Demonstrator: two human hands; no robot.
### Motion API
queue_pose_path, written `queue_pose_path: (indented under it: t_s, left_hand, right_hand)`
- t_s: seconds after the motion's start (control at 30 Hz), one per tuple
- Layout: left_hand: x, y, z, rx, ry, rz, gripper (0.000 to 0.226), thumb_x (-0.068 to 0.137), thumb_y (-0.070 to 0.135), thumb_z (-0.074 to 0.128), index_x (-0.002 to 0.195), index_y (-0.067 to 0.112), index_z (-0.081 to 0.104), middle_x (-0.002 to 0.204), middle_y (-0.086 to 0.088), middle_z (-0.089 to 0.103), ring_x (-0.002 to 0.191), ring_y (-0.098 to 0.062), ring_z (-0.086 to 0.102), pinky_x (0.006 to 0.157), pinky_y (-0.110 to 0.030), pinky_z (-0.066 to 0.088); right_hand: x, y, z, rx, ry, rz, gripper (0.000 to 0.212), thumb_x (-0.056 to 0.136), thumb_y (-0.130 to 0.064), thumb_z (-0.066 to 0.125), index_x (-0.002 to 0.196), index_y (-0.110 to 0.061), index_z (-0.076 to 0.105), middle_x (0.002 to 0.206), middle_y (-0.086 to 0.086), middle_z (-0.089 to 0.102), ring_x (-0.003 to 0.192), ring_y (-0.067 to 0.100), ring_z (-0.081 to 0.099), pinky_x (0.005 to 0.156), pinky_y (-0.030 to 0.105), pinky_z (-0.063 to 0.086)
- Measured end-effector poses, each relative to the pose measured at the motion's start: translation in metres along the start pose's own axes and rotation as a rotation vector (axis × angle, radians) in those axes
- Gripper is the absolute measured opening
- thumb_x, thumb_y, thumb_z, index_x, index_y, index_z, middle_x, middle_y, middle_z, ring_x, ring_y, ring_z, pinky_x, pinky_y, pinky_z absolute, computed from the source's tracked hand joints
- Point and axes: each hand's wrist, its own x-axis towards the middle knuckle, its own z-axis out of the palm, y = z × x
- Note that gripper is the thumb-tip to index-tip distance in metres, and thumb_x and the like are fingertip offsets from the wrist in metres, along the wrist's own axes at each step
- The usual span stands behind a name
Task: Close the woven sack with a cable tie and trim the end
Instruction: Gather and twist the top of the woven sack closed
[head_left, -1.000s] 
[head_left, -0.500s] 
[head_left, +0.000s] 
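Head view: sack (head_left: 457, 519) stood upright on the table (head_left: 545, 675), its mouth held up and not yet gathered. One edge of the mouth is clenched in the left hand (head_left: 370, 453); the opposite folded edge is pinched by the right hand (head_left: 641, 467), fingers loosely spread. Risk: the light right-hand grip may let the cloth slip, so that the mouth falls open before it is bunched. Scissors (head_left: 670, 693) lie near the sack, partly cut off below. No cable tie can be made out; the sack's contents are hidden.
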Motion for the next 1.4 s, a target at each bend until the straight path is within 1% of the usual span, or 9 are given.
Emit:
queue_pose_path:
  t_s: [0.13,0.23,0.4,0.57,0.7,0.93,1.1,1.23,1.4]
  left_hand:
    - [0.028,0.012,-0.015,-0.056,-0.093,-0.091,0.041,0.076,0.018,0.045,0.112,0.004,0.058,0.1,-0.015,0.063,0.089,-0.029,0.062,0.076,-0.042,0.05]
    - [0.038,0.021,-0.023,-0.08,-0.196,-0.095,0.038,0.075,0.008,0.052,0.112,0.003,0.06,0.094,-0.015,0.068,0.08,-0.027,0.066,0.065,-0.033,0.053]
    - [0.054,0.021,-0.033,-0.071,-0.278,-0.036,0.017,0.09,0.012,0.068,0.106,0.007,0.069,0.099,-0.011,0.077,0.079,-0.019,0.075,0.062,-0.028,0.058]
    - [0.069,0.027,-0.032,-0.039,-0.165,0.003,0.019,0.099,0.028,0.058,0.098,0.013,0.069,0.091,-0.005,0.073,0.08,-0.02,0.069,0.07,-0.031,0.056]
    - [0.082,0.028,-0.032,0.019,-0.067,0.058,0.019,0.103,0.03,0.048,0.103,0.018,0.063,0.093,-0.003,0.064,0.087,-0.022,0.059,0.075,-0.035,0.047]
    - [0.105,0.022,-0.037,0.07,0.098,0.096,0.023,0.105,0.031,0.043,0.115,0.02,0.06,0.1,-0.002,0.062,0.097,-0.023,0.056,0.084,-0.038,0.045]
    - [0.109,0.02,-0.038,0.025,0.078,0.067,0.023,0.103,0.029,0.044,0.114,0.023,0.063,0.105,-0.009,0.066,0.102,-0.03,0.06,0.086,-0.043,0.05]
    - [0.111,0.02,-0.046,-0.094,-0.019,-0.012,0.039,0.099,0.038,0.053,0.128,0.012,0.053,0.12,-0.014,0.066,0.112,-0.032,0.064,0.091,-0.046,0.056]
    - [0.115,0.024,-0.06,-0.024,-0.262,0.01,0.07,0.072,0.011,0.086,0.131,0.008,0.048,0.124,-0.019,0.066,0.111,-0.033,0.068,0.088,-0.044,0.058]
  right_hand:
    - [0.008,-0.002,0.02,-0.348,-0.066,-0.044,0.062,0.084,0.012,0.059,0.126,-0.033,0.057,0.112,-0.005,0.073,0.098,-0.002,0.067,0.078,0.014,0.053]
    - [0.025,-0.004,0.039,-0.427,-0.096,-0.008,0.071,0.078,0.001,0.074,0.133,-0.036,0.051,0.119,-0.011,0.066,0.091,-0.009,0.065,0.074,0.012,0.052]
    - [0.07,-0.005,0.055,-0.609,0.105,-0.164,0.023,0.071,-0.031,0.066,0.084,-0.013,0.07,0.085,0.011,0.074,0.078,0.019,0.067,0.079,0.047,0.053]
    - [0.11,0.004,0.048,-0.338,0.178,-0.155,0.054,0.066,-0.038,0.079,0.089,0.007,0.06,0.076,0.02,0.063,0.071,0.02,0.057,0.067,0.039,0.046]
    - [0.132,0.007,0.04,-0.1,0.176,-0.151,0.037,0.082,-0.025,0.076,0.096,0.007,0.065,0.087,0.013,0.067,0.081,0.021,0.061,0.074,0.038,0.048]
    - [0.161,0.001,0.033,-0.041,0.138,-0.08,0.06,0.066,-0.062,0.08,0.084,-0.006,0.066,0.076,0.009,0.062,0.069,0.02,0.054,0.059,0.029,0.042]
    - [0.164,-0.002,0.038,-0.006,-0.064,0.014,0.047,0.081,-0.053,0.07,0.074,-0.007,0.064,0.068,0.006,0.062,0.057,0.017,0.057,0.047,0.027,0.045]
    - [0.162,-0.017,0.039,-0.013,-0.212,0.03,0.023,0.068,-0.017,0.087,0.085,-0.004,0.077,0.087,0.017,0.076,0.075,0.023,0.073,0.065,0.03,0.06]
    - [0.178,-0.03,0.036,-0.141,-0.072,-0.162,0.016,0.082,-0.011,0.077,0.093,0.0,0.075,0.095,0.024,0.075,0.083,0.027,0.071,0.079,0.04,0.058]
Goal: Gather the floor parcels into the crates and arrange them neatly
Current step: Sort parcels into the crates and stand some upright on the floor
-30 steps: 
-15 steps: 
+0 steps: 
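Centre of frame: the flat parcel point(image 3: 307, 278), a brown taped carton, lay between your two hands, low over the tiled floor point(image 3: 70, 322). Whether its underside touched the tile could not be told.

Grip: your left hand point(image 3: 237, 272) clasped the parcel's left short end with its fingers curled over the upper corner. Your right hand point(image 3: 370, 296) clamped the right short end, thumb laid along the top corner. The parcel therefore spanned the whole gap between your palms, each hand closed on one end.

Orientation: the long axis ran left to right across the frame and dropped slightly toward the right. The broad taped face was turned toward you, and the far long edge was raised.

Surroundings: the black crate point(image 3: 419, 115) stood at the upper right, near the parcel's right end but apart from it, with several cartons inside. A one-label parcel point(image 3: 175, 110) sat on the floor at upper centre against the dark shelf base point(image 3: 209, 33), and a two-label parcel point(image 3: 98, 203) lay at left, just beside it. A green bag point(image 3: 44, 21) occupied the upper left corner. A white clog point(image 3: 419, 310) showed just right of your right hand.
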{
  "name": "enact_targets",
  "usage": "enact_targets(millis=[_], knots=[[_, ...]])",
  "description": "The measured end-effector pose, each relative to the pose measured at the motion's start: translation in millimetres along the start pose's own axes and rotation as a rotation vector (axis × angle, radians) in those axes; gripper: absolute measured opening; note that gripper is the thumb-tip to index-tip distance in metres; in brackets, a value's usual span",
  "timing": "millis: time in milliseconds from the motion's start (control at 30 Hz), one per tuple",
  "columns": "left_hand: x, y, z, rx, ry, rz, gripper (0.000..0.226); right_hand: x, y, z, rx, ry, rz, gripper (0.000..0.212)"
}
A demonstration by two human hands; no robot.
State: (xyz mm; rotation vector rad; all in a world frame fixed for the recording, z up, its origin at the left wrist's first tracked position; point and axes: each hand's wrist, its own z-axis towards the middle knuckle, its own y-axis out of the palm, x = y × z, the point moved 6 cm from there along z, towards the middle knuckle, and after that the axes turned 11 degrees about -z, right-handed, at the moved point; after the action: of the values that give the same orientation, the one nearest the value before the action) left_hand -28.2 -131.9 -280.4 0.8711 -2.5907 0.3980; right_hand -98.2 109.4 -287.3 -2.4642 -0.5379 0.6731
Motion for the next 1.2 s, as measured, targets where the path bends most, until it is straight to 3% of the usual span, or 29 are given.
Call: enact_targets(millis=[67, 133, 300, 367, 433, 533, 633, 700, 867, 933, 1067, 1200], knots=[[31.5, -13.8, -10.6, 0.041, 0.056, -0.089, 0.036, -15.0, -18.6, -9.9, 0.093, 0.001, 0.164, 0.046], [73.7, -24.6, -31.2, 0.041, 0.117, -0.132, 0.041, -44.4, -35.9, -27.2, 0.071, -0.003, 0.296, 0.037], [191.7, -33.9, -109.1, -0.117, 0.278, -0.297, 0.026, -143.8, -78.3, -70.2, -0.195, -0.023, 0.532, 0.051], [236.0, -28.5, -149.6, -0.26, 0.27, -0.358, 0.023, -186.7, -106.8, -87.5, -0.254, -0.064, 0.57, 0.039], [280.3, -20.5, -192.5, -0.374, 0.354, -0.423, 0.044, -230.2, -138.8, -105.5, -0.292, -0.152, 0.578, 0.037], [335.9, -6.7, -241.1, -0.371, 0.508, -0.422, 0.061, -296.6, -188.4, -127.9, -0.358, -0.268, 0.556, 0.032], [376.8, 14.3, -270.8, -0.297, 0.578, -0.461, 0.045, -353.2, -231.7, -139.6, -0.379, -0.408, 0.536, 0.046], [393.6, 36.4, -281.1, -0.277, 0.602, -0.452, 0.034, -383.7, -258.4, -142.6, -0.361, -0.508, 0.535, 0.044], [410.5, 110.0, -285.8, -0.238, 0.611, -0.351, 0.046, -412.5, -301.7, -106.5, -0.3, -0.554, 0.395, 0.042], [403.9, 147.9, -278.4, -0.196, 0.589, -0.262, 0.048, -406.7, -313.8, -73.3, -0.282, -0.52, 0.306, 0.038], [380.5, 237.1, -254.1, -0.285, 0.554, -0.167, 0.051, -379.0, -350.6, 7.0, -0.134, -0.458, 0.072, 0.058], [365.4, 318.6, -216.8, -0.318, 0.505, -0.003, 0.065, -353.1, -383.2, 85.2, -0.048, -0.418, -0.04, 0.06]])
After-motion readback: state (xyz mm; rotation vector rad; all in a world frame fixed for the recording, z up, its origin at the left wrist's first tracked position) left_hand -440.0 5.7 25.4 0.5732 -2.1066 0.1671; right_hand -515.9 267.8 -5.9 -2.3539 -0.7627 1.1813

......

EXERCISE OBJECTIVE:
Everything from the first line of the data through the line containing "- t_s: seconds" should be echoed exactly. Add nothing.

ANSWER SECTION:
Demonstrator: two human hands; no robot.
### Motion API
queue_pose_path, written `queue_pose_path: (indented under it: t_s, left_hand, right_hand)`
- t_s: seconds after the motion's start (control at 30 Hz), one per tuple

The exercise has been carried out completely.